● Exercise instructions
Repeat nothing but the lines below running from the one containing "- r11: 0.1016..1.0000" to the one containing "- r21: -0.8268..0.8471". Keep both end lines.

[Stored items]
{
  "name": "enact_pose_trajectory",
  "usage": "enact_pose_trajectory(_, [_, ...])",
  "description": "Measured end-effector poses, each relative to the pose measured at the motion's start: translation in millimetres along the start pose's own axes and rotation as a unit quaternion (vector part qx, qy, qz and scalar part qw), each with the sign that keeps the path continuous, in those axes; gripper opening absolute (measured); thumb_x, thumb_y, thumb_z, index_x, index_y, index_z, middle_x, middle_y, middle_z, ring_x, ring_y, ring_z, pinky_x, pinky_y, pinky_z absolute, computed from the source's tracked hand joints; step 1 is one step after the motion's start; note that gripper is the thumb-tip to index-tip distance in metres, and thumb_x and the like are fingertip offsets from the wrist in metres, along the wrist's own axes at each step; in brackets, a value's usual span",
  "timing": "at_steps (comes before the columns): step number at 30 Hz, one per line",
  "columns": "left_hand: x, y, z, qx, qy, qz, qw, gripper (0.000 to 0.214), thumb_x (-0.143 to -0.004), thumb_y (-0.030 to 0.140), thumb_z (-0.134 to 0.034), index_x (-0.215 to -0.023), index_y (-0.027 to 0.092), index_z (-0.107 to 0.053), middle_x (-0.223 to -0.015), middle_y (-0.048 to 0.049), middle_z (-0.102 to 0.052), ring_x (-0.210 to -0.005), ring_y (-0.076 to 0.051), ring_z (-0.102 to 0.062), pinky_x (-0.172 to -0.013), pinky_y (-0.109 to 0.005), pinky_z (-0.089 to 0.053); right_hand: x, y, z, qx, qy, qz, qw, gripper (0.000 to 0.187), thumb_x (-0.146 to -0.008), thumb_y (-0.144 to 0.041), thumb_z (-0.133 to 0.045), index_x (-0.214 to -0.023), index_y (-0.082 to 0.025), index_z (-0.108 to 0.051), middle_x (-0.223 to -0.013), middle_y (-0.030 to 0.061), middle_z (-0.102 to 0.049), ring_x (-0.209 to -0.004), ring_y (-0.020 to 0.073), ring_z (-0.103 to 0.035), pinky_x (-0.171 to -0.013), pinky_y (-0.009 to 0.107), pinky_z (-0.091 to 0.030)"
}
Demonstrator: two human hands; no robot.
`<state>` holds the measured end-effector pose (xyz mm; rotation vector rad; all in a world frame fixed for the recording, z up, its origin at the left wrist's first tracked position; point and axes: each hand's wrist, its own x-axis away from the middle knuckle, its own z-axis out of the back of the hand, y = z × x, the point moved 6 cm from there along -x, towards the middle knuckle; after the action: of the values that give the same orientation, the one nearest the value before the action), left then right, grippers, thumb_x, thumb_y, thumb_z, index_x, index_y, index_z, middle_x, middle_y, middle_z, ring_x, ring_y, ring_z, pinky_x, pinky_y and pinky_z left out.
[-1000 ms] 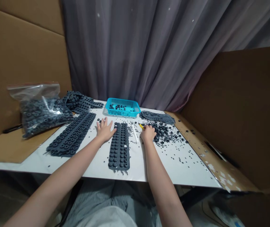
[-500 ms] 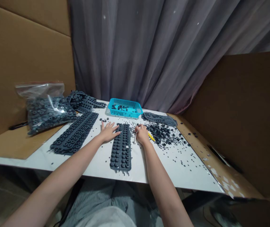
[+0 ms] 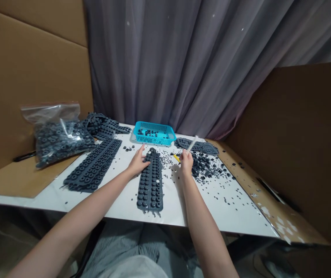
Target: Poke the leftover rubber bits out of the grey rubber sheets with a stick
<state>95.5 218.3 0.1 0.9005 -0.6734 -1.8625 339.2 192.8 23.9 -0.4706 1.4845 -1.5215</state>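
My left hand (image 3: 139, 163) lies with spread fingers on the far end of a dark grey rubber strip of round studs (image 3: 150, 185), holding nothing. My right hand (image 3: 186, 161) grips a thin white rod (image 3: 192, 144), which points up and away from me. A yellow object (image 3: 176, 157) lies just left of my right fingers, partly hidden by them. To the right of that hand is a heap of loose black rubber pieces (image 3: 203, 166), almost touching it.
A second studded strip (image 3: 92, 165) lies left of my left hand. A turquoise plastic basket (image 3: 154, 133) holds loose pieces at the far edge. A zip bag of rubber rings (image 3: 58, 139), more strips and scattered bits cover the white table (image 3: 220, 216). Cardboard walls stand at both sides.
My right hand has lifted the white rod off the table and moved up and right, toward the heap. My left hand has slid farther along the strip, away from me.
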Motion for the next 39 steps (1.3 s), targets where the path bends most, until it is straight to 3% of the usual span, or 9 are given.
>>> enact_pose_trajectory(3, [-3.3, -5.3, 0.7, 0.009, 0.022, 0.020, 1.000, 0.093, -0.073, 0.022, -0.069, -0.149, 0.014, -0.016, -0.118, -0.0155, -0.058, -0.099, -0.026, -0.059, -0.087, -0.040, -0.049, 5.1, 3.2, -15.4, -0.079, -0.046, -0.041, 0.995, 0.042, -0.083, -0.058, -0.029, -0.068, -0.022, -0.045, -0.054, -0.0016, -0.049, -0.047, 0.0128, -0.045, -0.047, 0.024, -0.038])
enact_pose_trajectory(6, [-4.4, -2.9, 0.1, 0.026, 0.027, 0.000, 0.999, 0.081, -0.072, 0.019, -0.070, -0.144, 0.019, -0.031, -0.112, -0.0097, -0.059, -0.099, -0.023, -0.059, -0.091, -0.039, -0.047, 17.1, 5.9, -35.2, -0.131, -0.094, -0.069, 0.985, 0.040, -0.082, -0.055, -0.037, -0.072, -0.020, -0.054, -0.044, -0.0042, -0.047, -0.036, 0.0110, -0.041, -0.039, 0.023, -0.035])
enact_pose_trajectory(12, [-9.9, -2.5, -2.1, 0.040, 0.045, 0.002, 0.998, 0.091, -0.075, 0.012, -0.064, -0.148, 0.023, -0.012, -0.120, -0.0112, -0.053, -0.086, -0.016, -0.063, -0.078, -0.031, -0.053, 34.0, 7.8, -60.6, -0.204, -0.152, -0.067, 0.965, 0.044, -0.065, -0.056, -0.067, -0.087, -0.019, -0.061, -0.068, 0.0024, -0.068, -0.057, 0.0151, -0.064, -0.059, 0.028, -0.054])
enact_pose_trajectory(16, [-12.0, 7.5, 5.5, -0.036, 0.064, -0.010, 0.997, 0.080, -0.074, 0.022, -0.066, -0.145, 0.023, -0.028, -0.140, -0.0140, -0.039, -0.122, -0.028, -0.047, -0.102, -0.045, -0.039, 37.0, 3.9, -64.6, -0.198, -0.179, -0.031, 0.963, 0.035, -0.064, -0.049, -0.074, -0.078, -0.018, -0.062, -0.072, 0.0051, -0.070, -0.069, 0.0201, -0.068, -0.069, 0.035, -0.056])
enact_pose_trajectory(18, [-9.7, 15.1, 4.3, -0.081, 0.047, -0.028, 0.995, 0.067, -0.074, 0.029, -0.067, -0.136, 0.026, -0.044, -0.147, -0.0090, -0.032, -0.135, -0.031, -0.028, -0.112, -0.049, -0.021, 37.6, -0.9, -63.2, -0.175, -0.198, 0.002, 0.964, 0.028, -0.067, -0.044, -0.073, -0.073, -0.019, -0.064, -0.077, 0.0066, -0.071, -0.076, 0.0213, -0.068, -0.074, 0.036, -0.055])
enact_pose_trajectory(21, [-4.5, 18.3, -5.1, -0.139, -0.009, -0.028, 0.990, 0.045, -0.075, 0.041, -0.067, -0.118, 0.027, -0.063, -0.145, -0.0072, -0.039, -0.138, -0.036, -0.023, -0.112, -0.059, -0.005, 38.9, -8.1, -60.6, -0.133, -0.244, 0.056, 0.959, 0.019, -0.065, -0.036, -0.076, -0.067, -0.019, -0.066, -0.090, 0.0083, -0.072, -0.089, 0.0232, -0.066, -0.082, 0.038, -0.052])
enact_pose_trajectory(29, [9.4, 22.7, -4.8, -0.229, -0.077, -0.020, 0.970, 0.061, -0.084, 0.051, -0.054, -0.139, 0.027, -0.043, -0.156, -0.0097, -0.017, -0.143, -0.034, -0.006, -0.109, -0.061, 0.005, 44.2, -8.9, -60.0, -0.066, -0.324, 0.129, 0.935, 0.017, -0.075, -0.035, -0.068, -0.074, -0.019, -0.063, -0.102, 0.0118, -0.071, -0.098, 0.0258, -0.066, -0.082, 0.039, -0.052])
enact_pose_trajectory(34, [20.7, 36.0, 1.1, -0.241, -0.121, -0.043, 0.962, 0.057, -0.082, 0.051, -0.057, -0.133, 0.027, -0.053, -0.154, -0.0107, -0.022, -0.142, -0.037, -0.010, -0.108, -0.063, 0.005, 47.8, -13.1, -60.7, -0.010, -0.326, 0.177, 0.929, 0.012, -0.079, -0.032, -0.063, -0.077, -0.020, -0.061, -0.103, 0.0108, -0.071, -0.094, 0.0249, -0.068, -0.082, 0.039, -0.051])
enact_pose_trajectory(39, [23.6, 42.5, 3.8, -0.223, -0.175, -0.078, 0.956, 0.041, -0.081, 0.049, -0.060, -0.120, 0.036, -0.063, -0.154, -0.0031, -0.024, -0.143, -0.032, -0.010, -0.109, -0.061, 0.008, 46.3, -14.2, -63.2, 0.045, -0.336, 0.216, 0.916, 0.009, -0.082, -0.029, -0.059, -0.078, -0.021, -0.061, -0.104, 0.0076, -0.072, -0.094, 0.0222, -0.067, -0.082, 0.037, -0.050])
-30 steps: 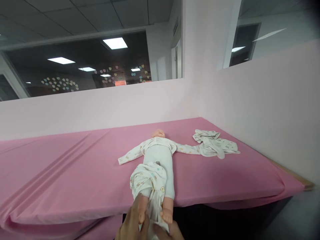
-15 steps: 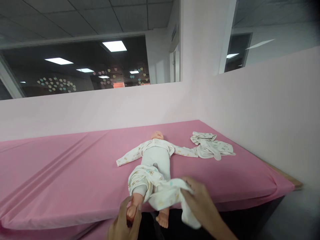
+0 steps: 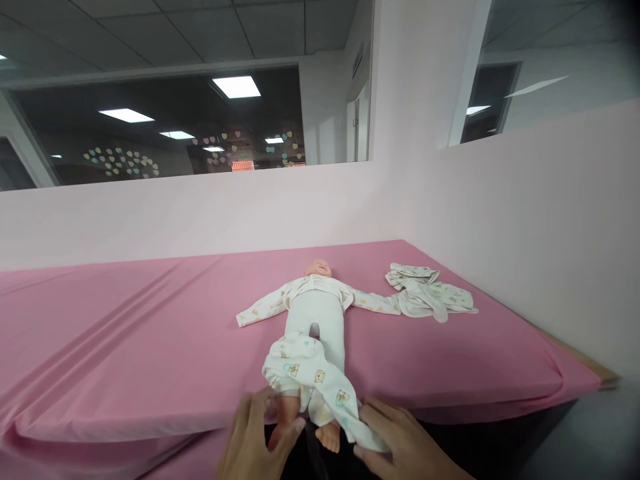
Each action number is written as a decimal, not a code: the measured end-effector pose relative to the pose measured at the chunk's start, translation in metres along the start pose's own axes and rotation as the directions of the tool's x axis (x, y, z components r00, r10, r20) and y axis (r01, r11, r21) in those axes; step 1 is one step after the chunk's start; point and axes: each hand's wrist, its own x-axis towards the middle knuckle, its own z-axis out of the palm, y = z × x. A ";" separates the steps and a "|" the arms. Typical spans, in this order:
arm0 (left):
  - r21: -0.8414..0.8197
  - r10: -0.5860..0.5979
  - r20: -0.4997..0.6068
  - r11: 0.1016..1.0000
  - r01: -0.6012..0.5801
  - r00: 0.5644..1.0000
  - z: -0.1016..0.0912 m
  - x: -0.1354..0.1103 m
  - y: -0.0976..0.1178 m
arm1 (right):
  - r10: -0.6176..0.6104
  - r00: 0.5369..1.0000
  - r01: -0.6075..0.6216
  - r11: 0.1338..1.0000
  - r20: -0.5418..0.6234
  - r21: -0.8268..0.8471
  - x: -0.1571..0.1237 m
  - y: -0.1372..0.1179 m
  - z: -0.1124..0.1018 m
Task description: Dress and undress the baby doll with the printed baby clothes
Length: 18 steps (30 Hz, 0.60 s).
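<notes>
A baby doll [image 3: 316, 308] lies on its back on the pink mattress [image 3: 150, 347], head towards the wall, arms spread in a white printed top. White printed trousers [image 3: 313, 377] are bunched round its lower legs. My left hand [image 3: 257, 437] is closed round the doll's left-side foot at the mattress edge. My right hand [image 3: 400, 443] pinches the loose trouser leg beside the doll's other bare foot [image 3: 329, 437].
A heap of white baby clothes [image 3: 430, 297] lies on the mattress at the right, near the pink wall [image 3: 525, 220]. The mattress front edge drops off just below my hands. A dark window runs above the back wall.
My right hand has dropped lower and nearer with the trouser leg, which now hangs down along the doll's leg instead of being held out sideways. My left hand stays on the foot.
</notes>
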 end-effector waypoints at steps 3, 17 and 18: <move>-0.003 0.193 -0.023 0.981 -0.193 0.981 -0.019 0.027 0.031 | 0.014 0.996 -0.030 0.984 0.090 0.173 0.001 -0.008 -0.014; -0.056 0.545 0.554 0.779 -0.625 0.630 0.015 0.142 0.086 | 0.017 0.998 0.007 0.926 -0.061 0.376 0.033 -0.002 -0.008; -0.060 0.526 0.597 0.782 -0.620 0.606 0.015 0.143 0.086 | 0.017 0.998 0.009 0.923 -0.064 0.385 0.033 -0.001 -0.009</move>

● Problem solution
  - r11: 0.1016..1.0000
  - r01: -0.6012..0.5801
  - r00: 0.5644..1.0000
  - z: -0.1016..0.0912 m
  - x: -0.1354..0.1103 m
  - y: -0.0976..0.1178 m
arm1 (right):
  - r10: -0.6176..0.6104
  - r00: 0.5369..1.0000
  - r01: -0.6075..0.6216
  - r11: 0.1338..1.0000
  - r20: -0.5418..0.6234
  - r21: -0.8268..0.8471

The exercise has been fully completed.